# Continental Rubber Queen UST reviews??



## climbingbubba (Jan 10, 2007)

Haven't heard too much about these yet but am very curious in trying them. i want a midweight tire for FR/DH that mount up tubeless and these seem to fit the bill. The other competitors would be the Schwalbe Big Betty but they are hard to find.

The main problem i would have is frame clearance. i would put it on my canfield jedi and it has limited rear wheel clearance. anyone riding them that could coment on how tall they are? maybe even measure them?

I have run 2.5 high rollers and 2.5 intense 909's on the rear with no problem so as long as they are less tall then those im ok. width isn't a problem just height.

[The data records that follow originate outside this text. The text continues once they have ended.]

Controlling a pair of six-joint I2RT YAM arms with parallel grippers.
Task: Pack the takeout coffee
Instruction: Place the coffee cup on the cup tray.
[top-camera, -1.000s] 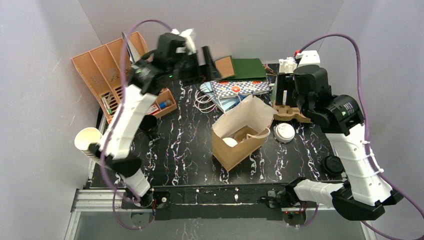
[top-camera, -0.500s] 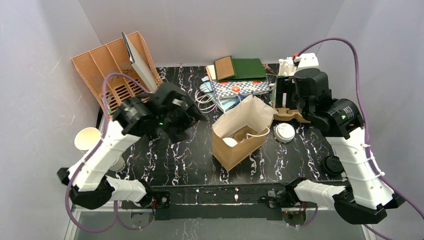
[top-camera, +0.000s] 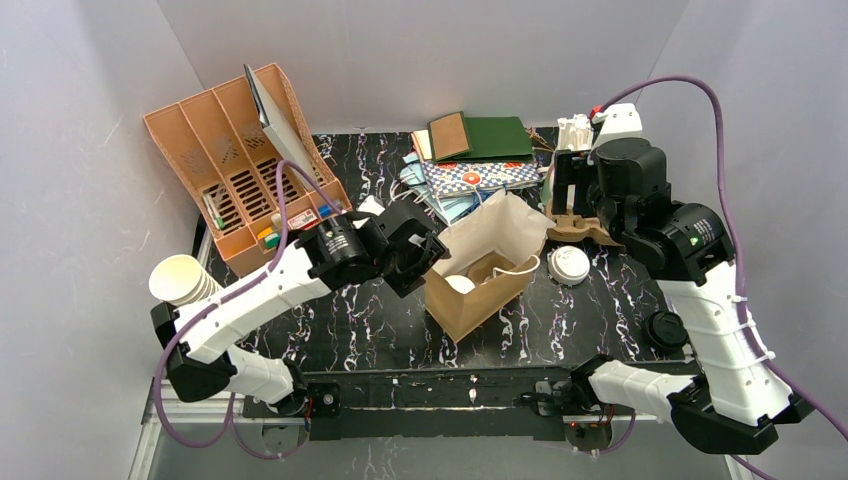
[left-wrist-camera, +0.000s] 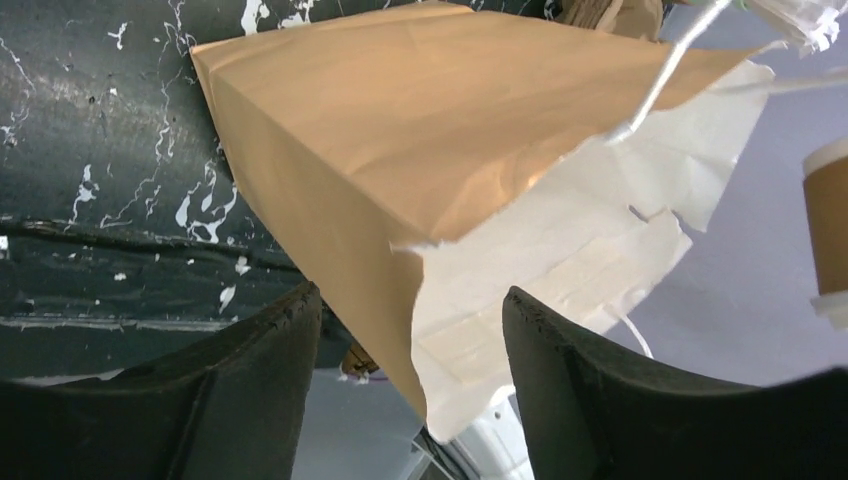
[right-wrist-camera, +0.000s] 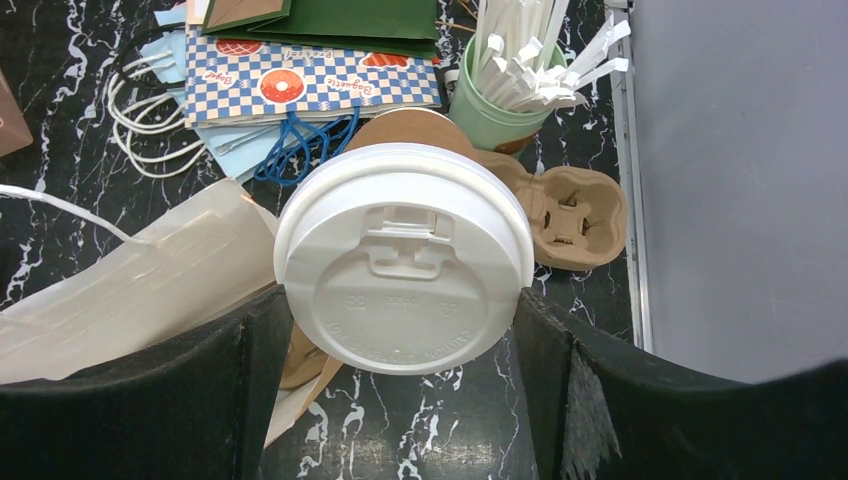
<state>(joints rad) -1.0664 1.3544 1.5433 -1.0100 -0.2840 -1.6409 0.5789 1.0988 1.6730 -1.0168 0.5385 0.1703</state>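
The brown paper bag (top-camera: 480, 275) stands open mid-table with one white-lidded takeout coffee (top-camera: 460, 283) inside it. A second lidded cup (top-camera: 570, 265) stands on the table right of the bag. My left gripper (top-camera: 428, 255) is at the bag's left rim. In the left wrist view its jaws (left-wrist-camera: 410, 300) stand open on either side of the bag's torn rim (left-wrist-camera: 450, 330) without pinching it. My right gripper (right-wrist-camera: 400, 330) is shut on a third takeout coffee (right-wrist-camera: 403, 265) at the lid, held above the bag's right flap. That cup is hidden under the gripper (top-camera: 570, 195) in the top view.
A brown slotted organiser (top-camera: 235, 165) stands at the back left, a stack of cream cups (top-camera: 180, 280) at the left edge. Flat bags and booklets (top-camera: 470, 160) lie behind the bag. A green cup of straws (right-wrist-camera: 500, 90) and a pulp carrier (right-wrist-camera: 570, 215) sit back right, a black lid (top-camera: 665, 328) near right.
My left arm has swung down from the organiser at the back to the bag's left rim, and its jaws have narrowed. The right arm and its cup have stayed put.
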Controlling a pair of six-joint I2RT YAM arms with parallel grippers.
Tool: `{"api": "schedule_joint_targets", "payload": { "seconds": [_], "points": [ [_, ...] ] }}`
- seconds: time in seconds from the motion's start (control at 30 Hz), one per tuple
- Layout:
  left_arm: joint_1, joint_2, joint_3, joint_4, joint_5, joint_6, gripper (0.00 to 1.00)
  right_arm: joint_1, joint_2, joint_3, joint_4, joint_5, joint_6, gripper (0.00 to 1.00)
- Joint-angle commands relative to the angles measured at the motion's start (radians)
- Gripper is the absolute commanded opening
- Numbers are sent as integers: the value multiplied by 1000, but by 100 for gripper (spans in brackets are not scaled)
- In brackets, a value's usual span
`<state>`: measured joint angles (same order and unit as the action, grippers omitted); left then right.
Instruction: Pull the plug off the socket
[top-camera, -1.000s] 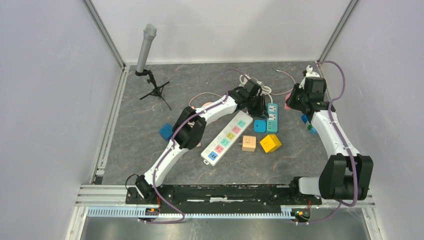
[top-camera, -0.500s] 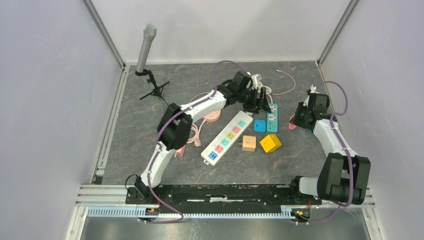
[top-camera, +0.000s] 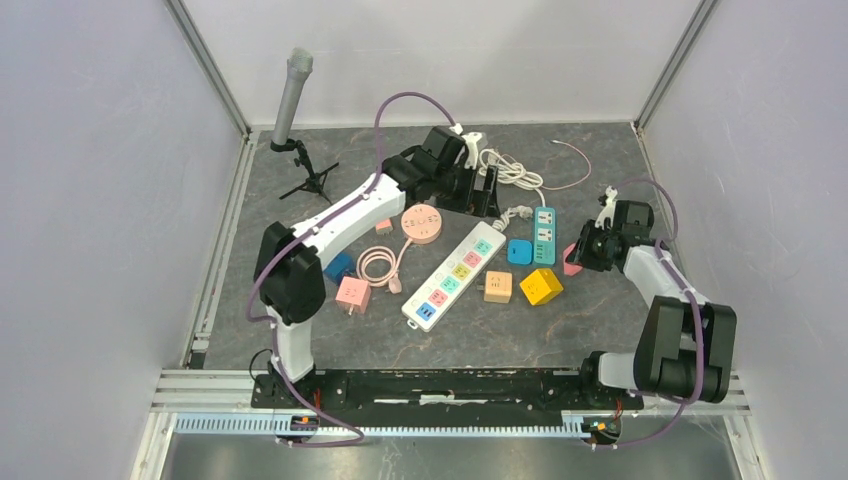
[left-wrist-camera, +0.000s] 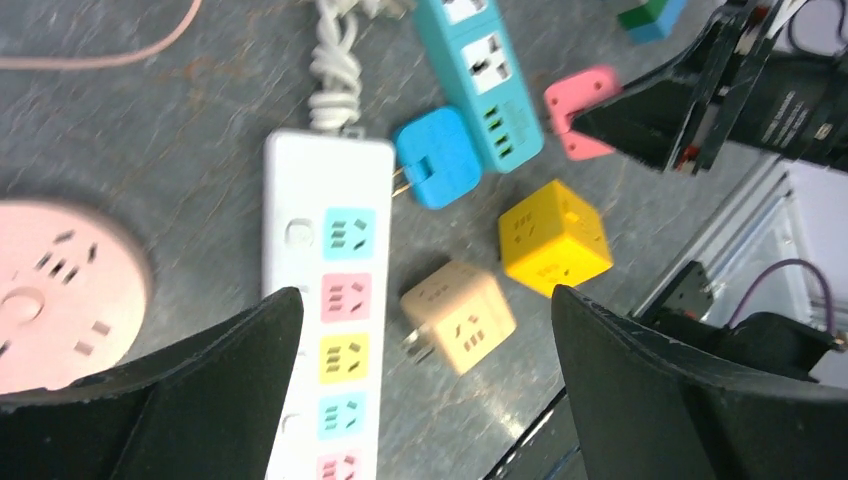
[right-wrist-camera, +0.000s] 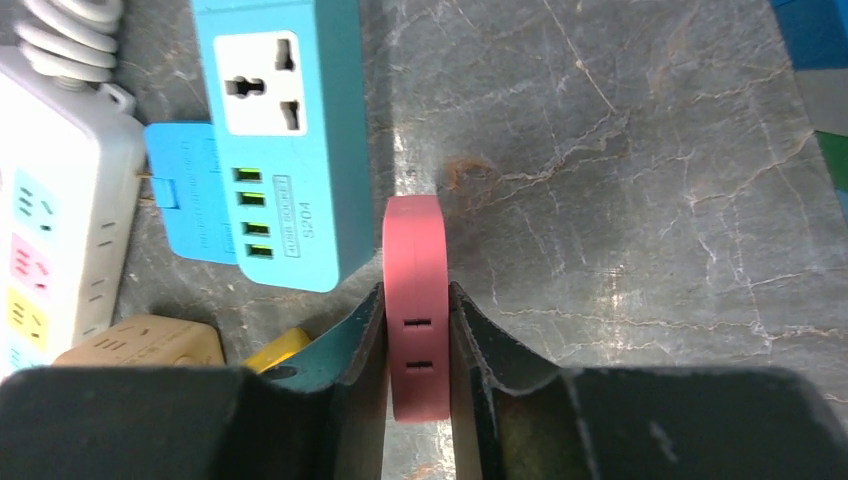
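pink plug (right-wrist-camera: 417, 262) sits pinched edge-on between the fingers of the right gripper (right-wrist-camera: 417, 298), whose jaws are drawn in narrow against its flat sides, near the right edge of the worktop (top-camera: 600, 320). whether its lower edge touches the worktop i cannot tell. it stands apart from the teal socket strip (right-wrist-camera: 285, 140), which lies flat just to its left with bare stone between them, so the pull itself looks done.

the left gripper (left-wrist-camera: 420, 300) hangs over the far middle of the worktop, jaws spread wide with nothing between them. below it lie the white power strip (left-wrist-camera: 325, 290), a blue adapter (left-wrist-camera: 437, 158), a beige cube socket (left-wrist-camera: 460, 315) and a yellow cube socket (left-wrist-camera: 553, 238).

by my reading the step in hand is the tail of the separation: plug free, strip lying untouched. the next move probably calls for the right arm to carry the plug clear of the strip, lower it onto bare worktop, and ease the fingers apart without tipping it against its neighbours.
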<state>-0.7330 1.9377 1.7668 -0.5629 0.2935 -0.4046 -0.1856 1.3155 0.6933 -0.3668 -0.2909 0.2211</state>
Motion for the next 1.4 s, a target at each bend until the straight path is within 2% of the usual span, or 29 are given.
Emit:
{"api": "schedule_joint_targets", "payload": {
  "seconds": [0.0,0.03,0.23,0.37,0.53,0.7,0.93,1.27,1.37],
  "points": [
    [13,-116,-64,-106,-95,92,100,-10,55,18,3,0,-50,32],
    [14,-144,-86,-118,-115,104,100,-12,59,15,2,20,-45,34],
    [25,-309,-242,-141,-203,150,100,-25,33,-10,6,128,-21,62],
    [44,-390,-285,-141,-224,155,100,-27,-12,-8,15,157,-6,74],
    [76,-471,-295,-144,-258,122,100,-27,-82,27,-12,219,-3,76],
    [110,-600,-302,-174,-289,65,100,-25,-249,79,-47,230,-17,77],
    [113,-833,-301,-312,-551,37,100,-25,-499,236,-133,326,3,78],
    [113,-993,3,-505,-815,30,100,-25,-633,653,-248,461,9,79],
    [113,-1019,72,-533,-829,37,100,-25,-633,745,-267,462,-11,81]
  ]
}}
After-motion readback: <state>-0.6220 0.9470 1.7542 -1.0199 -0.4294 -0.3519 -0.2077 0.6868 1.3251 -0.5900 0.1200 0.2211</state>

So im interested in what everyone thinks about them and how they are holding up. 1100 grams seems perfect for light DH/FR.


----------



## climbingbubba (Jan 10, 2007)

i forgot to mention ill be using them with 823's so hopefully that helps.


----------



## godfather (Jun 28, 2009)

I'm interested in the same tire, same bike, on CB Opium wheels. I know that the 2.4 RB is pretty big, in volume and height. I'm pretty sure they are a bit bigger than the Minion 2.5.


----------



## Uncle Cliffy (Jul 7, 2006)

Can't really answer, but if the size is similar to the Der Kaiser it'll be tight.


----------



## Stalk (May 24, 2005)

Size is similar to Maxxis 2.7 (bigger than 2.5) in width. It is a big tire for 2.4. I run it on 823 and Socom have just enough clearance to not worry about.

Height-wise it seems the same as Maxxix 2.5 DHR I'm running.


----------



## climbingbubba (Jan 10, 2007)

Stalk said:


> Size is similar to Maxxis 2.7 (bigger than 2.5) in width. It is a big tire for 2.4. I run it on 823 and Socom have just enough clearance to not worry about.
> 
> Height-wise it seems the same as Maxxix 2.5 DHR I'm running.


nice, thanks.

is there any way you could measure the distance from the top of the rim to the top of the tire? just a straight measurement not curving around it or anything.

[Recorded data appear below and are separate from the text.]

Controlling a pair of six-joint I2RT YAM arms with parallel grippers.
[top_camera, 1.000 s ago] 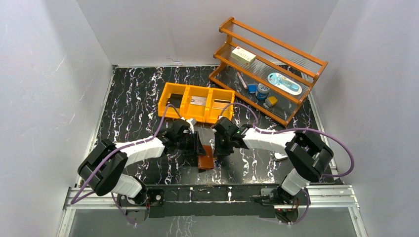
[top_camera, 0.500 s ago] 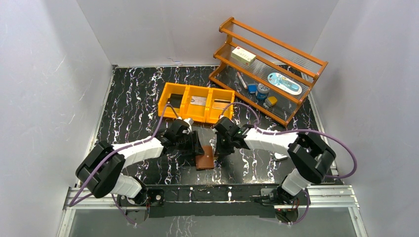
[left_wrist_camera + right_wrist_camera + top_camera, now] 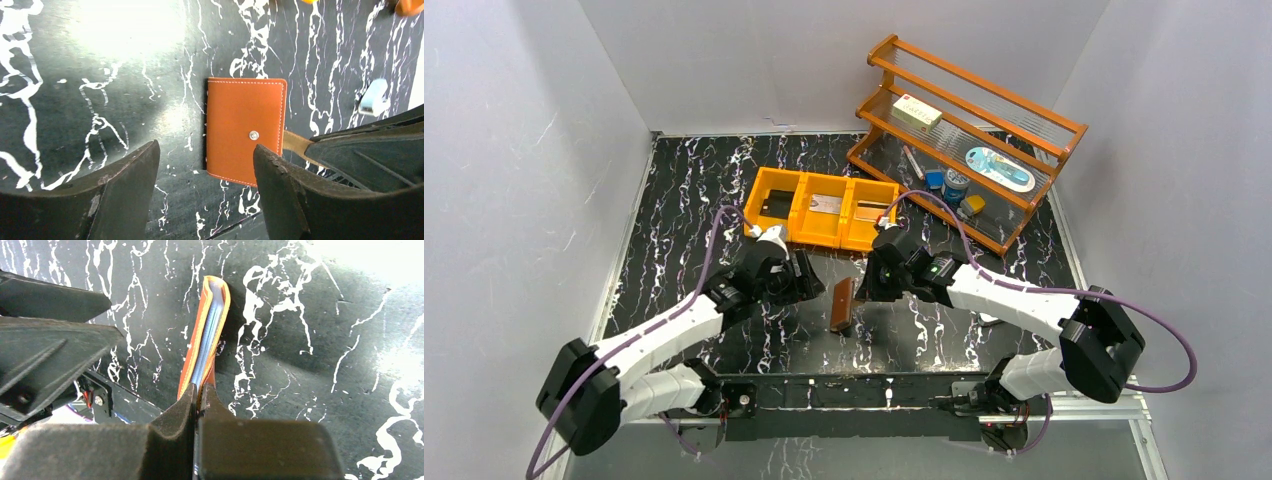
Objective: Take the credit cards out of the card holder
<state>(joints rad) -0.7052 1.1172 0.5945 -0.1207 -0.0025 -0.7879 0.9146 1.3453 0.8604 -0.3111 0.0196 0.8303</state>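
Observation:
The card holder [image 3: 842,305], a brown leather wallet with a snap button, stands on its edge above the dark marbled table. My right gripper [image 3: 865,287] is shut on it. In the right wrist view the card holder [image 3: 210,322] is edge-on with pale blue sleeves between its covers, and the right gripper [image 3: 197,392] pinches its near edge. My left gripper [image 3: 810,281] hangs open just left of it, touching nothing. In the left wrist view the left gripper [image 3: 206,150] frames the card holder [image 3: 245,127] flat-on. Credit cards [image 3: 827,205] lie in the orange bin.
The orange three-compartment bin [image 3: 821,228] sits behind the grippers with a card in each compartment. An orange wooden rack [image 3: 969,140] with small items stands at the back right. A white-and-blue piece [image 3: 991,318] lies under the right arm. The metal rail [image 3: 854,395] borders the near edge.
The card holder went from lying flat to standing on edge in the right gripper. My left gripper opened and drew back to the left. Both arms stretched further out.

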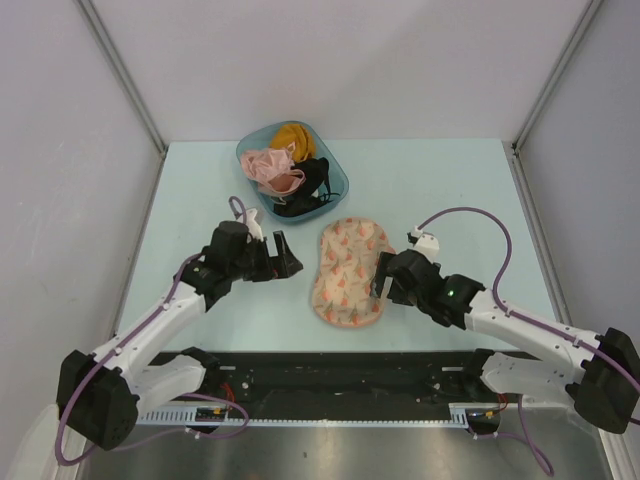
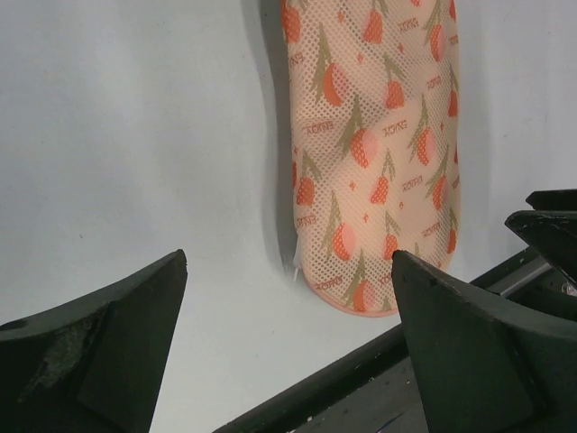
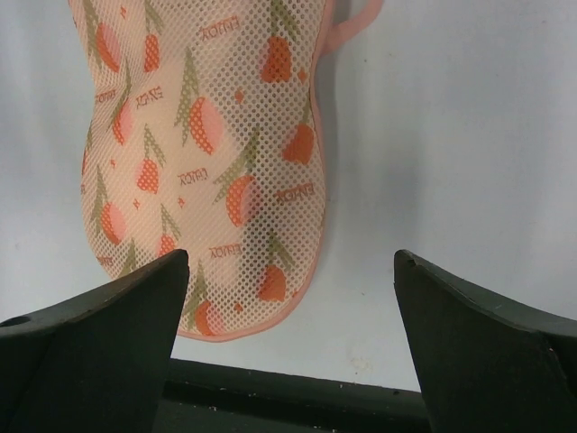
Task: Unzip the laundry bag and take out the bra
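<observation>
The laundry bag (image 1: 349,272) lies flat and closed near the table's front middle, cream-peach mesh with orange motifs and a pink rim. It also shows in the left wrist view (image 2: 379,153) and the right wrist view (image 3: 207,135). A small white zipper pull (image 2: 296,262) sticks out at its near left edge. My left gripper (image 1: 292,258) is open and empty, left of the bag and apart from it; its open jaws also show in its wrist view (image 2: 290,262). My right gripper (image 1: 380,279) is open and empty at the bag's right edge (image 3: 291,258). The pale bra is hidden.
A teal plastic tub (image 1: 339,170) stands behind the bag, holding a pink bra (image 1: 270,168), a mustard-yellow one (image 1: 294,138) and black garments. A pink loop (image 3: 356,23) hangs off the bag's far right. The black front table edge (image 3: 297,388) is close below both grippers.
</observation>
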You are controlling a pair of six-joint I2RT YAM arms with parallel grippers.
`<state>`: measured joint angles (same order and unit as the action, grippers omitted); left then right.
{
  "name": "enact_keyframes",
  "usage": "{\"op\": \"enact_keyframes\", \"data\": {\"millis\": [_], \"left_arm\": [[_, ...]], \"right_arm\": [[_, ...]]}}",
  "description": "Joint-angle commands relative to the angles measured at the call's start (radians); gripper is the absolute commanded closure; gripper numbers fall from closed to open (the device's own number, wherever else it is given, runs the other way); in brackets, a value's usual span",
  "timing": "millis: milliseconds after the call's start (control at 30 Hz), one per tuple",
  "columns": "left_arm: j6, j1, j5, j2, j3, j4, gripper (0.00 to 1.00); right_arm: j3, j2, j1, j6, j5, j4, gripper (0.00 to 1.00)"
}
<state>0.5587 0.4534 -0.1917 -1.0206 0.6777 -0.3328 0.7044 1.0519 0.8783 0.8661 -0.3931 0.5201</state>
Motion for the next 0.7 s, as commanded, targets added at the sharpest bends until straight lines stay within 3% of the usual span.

the width is no problem its only the height. the 909's are about as close as i can get. they are 2 1/4 inches tall. so any taller than that would be too much.

also any reviews on them? how do they compare to the minions? ill be using it for FR and DH tubeless on 823's so your input would help alot


----------



## Ouroboros (Jan 20, 2008)

I just got the 2.2's(non-tubeless), which are already massive!! Much taller than the Nevegal...Here are some good pics of the 2.4 I found in another thread:


----------



## One_Speed (Aug 3, 2007)

Measurements are on shiggys tires site. 

Rubber lasts longer than maxxis super tacky. The sidewall is strong. 

Seal up without any stans, excellent fit with mavic ust.

The Rubber Queen is great tire. 

There is a mtbr review by pastajet. If you search the wheel and tires forum will come up with a 1-2 other threads. Some feel it is the best tire they ever used. 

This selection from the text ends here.